2024年度予算案でGJ州GIFTシティー内事業体への優遇税制を延長

(インド)

アーメダバード発

2024年02月09日

インドのニルマラ・シタラマン財務相が2月1日に発表した2024年度の国家暫定予算案において、スタートアップ企業への優遇税制措置や、政府系ファンド・年金基金による投資の優遇税制措置、および国際金融サービスセンター(IFSC)内の事業体の特定所得に対する免税措置の期限を、2024年3月31日から1年間延長することが盛り込まれた。IFSCは、今後も国内各地に設立される予定だが、現在は西部グジャラート(GJ)州で整備が進む国際金融特区GIFTシティーのみに所在する。

シタラマン財務相は予算案演説において、IFSCとその規制機関である国際金融サービスセンター・オーソリティー(IFSCA)が「グローバル資本と金融サービスのための強力なゲートウエイを提供している」と語り、税制に継続性を持たせることを目的に、現行の免税措置期限を2025年3月31日まで延長すると説明した。インド中央政府には、GIFTシティーを国際金融ハブに育てる意向があり、近年は毎年度の予算案でGITFシティー機能の活性化に向けた施策案を盛り込んでいる。

優遇税制の期限延長措置を受け、GIFTシティーIFSCのタパン・レイ最高経営責任者(CEO)兼マネジング・ディレクターは、「将来を見据えたアプローチ」だとし、「ビジネスのしやすさ」と「課税の安定性」を維持する面から極めて重要と述べた。その上で、「今回の決定は、IFSCのエコシステムを繁栄させ、インドの経済力向上に貢献するというわれわれの共通のビジョンに沿う」と歓迎の意向を表明した(「インディアン・エクスプレス」2月1日)。

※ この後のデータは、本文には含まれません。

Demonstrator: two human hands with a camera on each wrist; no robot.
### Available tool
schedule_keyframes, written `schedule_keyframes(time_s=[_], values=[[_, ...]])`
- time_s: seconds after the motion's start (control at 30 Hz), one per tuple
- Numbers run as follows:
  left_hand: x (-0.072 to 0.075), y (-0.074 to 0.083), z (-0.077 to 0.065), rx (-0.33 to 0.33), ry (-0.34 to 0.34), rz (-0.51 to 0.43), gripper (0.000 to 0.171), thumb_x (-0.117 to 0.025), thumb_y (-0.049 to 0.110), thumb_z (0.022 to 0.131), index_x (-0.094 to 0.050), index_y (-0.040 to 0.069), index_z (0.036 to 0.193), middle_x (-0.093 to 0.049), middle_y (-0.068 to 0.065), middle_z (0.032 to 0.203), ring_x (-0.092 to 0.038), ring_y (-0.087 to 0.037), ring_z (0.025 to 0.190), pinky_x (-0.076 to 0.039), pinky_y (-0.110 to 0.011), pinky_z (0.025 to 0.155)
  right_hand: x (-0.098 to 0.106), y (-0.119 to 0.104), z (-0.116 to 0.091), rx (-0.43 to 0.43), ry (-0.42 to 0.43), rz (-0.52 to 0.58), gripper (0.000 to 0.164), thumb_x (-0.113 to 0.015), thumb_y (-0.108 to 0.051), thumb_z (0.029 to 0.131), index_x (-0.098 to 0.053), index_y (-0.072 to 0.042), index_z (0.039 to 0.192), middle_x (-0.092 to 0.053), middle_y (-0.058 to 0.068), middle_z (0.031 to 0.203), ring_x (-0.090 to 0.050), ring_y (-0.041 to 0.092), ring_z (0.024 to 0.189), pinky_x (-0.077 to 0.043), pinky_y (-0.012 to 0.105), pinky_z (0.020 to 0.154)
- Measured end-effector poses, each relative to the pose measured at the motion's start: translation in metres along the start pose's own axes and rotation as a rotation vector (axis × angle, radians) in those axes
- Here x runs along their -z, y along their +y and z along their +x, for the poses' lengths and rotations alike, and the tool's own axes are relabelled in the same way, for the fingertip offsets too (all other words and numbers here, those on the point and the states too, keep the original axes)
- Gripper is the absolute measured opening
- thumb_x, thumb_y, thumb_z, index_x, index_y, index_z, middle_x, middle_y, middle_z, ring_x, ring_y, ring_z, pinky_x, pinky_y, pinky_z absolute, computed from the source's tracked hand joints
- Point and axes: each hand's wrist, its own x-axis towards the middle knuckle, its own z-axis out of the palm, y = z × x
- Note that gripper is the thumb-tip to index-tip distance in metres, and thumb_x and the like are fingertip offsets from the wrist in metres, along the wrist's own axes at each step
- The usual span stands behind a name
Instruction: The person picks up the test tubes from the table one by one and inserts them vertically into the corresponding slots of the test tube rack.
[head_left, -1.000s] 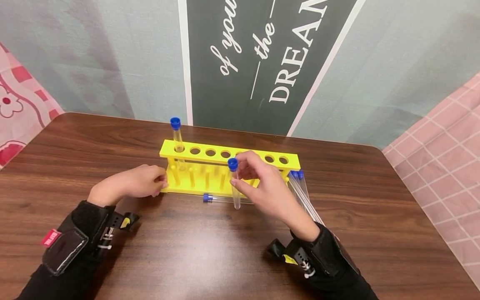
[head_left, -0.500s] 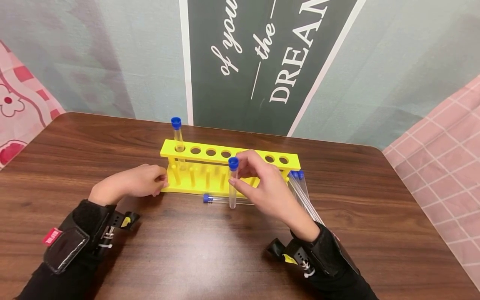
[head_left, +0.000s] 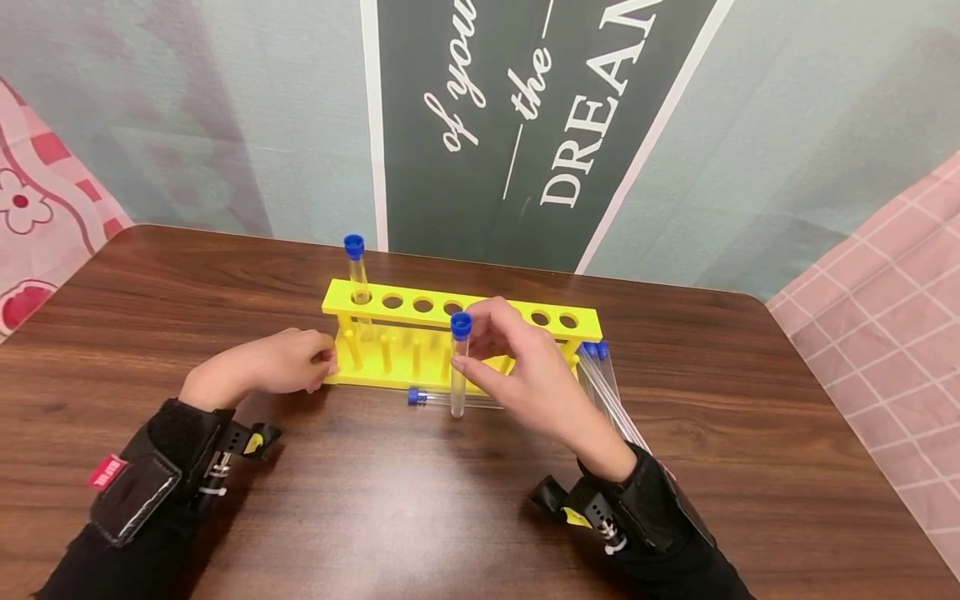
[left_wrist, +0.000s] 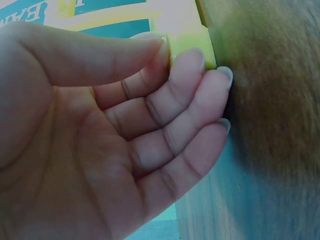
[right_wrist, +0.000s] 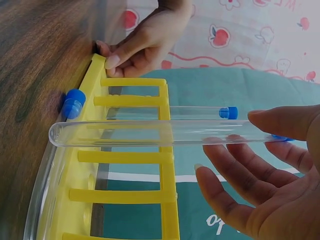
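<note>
Right grip (head_left: 519, 360) pinches a clear, blue-capped test tube (head_left: 459, 347) upright, in front of the yellow plastic rack (head_left: 407, 306) the left grip (head_left: 285, 363) holds. Racking seems underway, likely needing a lift over a free hole (head_left: 423, 305) next.

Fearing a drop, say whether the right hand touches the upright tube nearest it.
Touching: the right wrist view shows the right hand pinching the tube between thumb and fingers.

Looks like a cloth-screened work table, can't tell whether home or lab! Straight ahead, a grey-green fabric backdrop (head_left: 300, 125) with white lettering; left, a pink fruit-and-flower cloth (head_left: 45, 187); right, a pink white-gridded sheet (head_left: 885, 350). And below, on dark wood-grain table (head_left: 360, 508), lab-style gear: yellow test-tube rack (head_left: 407, 306), clear blue-capped tubes (head_left: 357, 270).
</note>
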Motion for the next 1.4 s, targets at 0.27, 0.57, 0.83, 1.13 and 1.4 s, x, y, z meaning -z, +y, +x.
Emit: schedule_keyframes(time_s=[0.27,0.57,0.83,1.13,1.4], values=[[-0.001,-0.002,-0.001,-0.005,0.003,-0.002,0.013,-0.044,0.003,0.09,-0.052,0.003,0.08,-0.05,-0.002,0.062,-0.043,-0.014,0.057,-0.035,-0.028,0.056,-0.001,-0.003,0.004,-0.003,-0.009,0.003,0.035,-0.068,-0.001,0.079,-0.049,-0.004,0.109,-0.056,0.003,0.084,-0.06,0.011,0.078,-0.05,0.025,0.074],[0.0,-0.001,-0.001,-0.006,0.0,-0.011,0.013,-0.044,0.003,0.09,-0.052,0.003,0.08,-0.049,-0.002,0.063,-0.042,-0.015,0.056,-0.034,-0.028,0.055,-0.002,-0.004,0.013,0.024,0.005,0.024,0.034,-0.068,0.0,0.079,-0.049,-0.003,0.107,-0.058,0.004,0.083,-0.06,0.011,0.076,-0.05,0.025,0.073],[0.0,0.001,-0.002,-0.007,0.002,-0.014,0.012,-0.045,0.003,0.09,-0.052,0.002,0.08,-0.049,-0.002,0.062,-0.042,-0.014,0.056,-0.034,-0.028,0.055,-0.003,-0.001,0.024,-0.012,0.021,0.04,0.031,-0.066,0.0,0.08,-0.049,-0.004,0.106,-0.058,0.005,0.083,-0.058,0.012,0.077,-0.05,0.028,0.071],[-0.001,0.001,-0.002,-0.017,0.024,-0.004,0.012,-0.047,0.005,0.09,-0.052,0.003,0.079,-0.049,-0.001,0.061,-0.042,-0.014,0.055,-0.034,-0.028,0.053,-0.004,0.002,0.036,-0.05,0.031,0.041,0.032,-0.066,-0.004,0.082,-0.048,-0.005,0.108,-0.06,0.005,0.084,-0.059,0.014,0.08,-0.05,0.03,0.07],[0.0,0.0,-0.002,-0.007,0.016,-0.005,0.012,-0.047,0.004,0.09,-0.052,0.003,0.079,-0.049,-0.002,0.062,-0.041,-0.014,0.055,-0.034,-0.028,0.054,-0.005,0.002,0.043,-0.069,0.03,0.067,0.031,-0.065,-0.004,0.083,-0.048,-0.005,0.109,-0.06,0.006,0.085,-0.059,0.015,0.08,-0.05,0.034,0.068]])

一方、財務省は1月18日の通達で、GIFTシティー機能の強化を後押しするため、IFSCで提供可能な「金融サービス」として、従来の銀行、保険、再保険、航空機リース、船舶リース、資産管理、証券取引所などの分野に加え、新たに(1)簿記、(2)会計、(3)税務、(4)対金融犯罪コンプライアンスの4分野のサービスを追加した。これにより、IFSCに登録された事業体はGIFTシティーにおいて、非居住者に対しこれら4分野のサービス提供が可能になる。ただし、インド既存事業の再構築、再編成、分割によってビジネスを設立した非居住者は除外された。また、これら事業体は、インド国内のグループ会社から既存の契約や仕事の取り決めを譲渡したり、受けたりする方法でサービスを提供してはならないとしている。この動きは、GIFTシティーを会計や税務サービスのグローバルハブとして促進することにつながるものと期待されている。